Department of Chemistry, Indiana University, Bloomington, IN 47405, USA.
Analyst. 2017 May 2;142(9):1525-1535. doi: 10.1039/c6an02697d.
N-Linked glycans, extracted from patient sera and healthy control individuals, are analyzed by Matrix-assisted laser desorption ionization (MALDI) in combination with ion mobility spectrometry (IMS), mass spectrometry (MS) and pattern recognition methods. MALDI-IMS-MS data were collected in duplicate for 58 serum samples obtained from individuals diagnosed with Barrett's esophagus (BE, 14 patients), high-grade dysplasia (HGD, 7 patients), esophageal adenocarcinoma (EAC, 20 patients) and disease-free control (NC, 17 individuals). A combined mobility distribution of 9 N-linked glycans is established for 90 MALDI-IMS-MS spectra (training set) and analyzed using a genetic algorithm for feature selection and classification. Two models for phenotype delineation are subsequently developed and as a result, the four phenotypes (BE, HGD, EAC and NC) are unequivocally differentiated. Next, the two models are tested against 26 blind measurements. Interestingly, these models allowed for the correct phenotype prediction of as many as 20 blinds. Although applied to a limited number of blind samples, this methodology appears promising as a means of discovering molecules from serum that may have capabilities as markers of disease.

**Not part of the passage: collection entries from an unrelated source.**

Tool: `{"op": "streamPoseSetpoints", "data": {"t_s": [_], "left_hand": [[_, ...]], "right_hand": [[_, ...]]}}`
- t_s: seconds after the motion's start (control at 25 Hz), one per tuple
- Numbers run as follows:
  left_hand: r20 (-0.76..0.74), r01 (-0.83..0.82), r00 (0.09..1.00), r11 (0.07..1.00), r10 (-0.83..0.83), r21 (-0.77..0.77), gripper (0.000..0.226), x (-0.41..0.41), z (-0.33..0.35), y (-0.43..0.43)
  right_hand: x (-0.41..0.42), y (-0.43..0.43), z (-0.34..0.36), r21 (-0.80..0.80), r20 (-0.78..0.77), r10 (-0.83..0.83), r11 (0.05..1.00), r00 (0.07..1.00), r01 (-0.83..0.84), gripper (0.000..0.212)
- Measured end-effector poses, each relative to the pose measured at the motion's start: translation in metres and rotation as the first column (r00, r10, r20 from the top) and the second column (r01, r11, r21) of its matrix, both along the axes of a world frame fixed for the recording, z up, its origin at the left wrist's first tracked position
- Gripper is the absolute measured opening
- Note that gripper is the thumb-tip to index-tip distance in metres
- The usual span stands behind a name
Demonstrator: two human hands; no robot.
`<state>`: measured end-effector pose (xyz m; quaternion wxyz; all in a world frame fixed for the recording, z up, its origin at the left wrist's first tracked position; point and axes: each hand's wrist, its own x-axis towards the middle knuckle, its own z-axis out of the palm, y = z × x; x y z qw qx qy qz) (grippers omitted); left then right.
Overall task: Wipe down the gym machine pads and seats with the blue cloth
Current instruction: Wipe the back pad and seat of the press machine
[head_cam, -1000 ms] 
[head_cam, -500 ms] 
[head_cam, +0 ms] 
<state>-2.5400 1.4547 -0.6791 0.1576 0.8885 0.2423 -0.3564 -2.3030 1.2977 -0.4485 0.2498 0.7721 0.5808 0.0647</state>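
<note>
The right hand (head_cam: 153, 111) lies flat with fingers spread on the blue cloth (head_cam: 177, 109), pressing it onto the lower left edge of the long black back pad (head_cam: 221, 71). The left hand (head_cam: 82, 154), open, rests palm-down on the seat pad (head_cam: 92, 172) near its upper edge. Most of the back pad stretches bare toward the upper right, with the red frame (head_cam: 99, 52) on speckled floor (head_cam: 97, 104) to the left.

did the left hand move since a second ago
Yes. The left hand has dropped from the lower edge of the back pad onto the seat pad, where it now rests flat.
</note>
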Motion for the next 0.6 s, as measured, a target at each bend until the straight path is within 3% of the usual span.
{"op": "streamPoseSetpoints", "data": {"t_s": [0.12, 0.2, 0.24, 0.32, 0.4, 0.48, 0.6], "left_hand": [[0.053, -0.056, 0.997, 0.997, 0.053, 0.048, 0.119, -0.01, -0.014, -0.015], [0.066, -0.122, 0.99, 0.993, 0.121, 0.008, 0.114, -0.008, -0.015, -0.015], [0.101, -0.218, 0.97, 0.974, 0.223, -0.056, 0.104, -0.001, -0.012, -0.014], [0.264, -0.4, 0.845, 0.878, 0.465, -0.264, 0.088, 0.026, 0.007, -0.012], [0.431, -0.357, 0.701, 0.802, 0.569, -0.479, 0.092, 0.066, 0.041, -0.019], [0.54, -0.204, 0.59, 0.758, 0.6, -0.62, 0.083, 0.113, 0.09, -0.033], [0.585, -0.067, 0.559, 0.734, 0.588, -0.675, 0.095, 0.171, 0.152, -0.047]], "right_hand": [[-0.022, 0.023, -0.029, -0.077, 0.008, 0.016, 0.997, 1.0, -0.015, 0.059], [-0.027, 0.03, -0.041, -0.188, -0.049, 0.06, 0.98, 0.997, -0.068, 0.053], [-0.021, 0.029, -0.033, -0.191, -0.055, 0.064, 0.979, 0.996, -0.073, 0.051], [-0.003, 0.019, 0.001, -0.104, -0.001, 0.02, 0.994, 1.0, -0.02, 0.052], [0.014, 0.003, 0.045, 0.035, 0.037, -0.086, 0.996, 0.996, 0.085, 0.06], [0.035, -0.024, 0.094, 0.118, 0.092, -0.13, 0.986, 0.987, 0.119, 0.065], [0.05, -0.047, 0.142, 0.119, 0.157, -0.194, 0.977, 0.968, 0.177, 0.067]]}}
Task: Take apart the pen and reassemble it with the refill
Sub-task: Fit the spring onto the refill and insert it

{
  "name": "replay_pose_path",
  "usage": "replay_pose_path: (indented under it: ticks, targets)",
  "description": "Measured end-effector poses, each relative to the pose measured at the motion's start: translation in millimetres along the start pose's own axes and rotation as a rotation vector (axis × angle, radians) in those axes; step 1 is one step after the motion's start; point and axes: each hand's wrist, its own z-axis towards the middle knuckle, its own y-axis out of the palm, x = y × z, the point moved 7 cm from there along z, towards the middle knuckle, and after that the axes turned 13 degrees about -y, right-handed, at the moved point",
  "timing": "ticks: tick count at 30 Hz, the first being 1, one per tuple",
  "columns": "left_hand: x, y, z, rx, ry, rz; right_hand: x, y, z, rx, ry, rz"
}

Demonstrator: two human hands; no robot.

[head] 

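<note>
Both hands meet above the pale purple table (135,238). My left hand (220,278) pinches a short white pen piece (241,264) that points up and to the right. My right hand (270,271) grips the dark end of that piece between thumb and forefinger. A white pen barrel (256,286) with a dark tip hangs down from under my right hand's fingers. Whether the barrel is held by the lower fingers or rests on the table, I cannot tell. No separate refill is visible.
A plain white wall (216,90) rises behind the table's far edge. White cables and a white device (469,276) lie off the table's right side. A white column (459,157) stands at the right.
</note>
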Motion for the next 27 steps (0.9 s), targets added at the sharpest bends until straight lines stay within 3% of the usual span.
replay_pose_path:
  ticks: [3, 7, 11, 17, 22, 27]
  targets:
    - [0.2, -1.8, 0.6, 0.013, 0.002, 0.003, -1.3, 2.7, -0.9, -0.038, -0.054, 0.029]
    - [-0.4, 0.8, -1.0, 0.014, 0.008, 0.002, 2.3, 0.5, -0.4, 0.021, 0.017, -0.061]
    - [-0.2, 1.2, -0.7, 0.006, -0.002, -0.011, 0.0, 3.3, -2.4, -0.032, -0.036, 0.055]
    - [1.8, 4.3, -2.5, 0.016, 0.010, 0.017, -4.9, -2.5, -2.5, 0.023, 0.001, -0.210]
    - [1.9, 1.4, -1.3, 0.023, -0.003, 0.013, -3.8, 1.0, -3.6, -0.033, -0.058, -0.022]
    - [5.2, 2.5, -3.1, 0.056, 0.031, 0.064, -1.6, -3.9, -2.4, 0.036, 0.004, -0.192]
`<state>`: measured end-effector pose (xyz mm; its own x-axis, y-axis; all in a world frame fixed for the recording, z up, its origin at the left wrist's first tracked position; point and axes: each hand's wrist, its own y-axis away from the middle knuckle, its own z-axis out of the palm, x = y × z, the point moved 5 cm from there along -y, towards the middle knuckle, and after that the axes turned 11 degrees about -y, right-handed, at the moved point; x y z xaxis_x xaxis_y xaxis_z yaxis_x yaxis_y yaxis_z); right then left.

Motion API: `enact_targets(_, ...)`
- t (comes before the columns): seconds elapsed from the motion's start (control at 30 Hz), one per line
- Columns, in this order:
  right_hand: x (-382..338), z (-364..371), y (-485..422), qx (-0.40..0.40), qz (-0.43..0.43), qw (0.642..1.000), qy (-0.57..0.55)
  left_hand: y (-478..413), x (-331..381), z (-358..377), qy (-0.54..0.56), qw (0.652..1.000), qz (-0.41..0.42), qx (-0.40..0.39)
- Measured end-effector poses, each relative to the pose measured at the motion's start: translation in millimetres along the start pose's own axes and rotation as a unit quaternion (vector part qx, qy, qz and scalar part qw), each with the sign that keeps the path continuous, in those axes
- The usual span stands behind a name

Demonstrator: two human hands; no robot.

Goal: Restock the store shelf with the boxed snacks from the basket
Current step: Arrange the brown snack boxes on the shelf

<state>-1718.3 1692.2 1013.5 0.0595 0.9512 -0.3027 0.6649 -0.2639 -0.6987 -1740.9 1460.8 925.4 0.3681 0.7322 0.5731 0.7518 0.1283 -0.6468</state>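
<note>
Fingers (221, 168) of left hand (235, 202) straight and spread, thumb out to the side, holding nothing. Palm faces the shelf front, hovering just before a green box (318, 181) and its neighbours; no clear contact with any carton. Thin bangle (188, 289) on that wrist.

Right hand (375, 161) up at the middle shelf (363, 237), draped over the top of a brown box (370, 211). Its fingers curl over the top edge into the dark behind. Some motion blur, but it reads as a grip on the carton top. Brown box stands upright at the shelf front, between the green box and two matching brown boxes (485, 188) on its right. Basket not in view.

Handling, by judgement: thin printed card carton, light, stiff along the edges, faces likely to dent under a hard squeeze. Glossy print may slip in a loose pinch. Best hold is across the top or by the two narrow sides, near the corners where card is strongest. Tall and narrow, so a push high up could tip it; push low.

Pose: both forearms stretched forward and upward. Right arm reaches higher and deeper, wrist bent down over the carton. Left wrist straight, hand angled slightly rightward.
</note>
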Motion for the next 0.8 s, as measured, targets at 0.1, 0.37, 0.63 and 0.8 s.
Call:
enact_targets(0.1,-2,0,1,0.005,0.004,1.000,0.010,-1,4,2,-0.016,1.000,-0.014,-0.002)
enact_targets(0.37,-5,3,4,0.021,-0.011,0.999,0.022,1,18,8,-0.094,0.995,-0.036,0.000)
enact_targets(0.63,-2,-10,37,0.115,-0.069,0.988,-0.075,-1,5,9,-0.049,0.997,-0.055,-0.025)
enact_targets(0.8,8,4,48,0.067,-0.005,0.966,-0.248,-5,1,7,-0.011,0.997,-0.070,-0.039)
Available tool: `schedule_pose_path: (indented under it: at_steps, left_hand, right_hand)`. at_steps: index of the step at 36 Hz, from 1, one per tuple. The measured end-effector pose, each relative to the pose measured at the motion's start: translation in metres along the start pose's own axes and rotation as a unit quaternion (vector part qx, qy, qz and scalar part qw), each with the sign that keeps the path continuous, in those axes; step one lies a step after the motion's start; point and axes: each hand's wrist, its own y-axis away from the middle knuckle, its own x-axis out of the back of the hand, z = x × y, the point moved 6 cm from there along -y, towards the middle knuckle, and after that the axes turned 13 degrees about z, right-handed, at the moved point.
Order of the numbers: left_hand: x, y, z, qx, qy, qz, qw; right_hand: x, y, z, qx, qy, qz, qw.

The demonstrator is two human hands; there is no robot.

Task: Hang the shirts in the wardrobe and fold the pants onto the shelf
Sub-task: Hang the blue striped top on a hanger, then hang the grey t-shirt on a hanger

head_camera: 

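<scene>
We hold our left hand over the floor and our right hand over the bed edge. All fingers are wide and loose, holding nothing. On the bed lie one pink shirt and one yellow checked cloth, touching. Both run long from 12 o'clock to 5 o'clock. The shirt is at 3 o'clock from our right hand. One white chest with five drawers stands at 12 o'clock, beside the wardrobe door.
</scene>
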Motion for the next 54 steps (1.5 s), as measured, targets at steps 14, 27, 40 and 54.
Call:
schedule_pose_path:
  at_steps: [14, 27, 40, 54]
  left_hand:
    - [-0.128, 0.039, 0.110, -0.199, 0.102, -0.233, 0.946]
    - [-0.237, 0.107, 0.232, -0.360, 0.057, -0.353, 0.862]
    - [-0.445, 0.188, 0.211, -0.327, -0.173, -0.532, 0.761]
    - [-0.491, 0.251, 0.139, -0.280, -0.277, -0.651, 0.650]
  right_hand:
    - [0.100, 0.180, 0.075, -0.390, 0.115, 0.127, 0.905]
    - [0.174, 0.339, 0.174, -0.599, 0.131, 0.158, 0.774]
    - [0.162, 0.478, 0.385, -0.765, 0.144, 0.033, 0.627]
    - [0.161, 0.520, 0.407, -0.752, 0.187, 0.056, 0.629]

从患者血清和健康对照个体中提取 N-连接聚糖,通过基质辅助激光解吸电离(MALDI)与离子淌度谱(IMS)、质谱(MS)和模式识别方法进行分析。对 58 份血清样本的 MALDI-IMS-MS 数据进行了重复采集,这些样本来自被诊断为巴雷特食管(BE,14 例)、高级别异型增生(HGD,7 例)、食管腺癌(EAC,20 例)和无疾病对照(NC,17 例)的个体。对 90 个 MALDI-IMS-MS 谱(训练集)建立了 9 个 N-连接聚糖的组合淌度分布,并使用遗传算法进行特征选择和分类分析。随后,开发了两种用于表型描绘的模型,结果能够明确区分四种表型(BE、HGD、EAC 和 NC)。接下来,这两个模型对 26 个盲测进行了测试。有趣的是,这些模型对多达 20 个盲测的正确表型预测。虽然仅应用于有限数量的盲样,但该方法似乎有希望发现血清中的分子,这些分子可能具有作为疾病标志物的能力。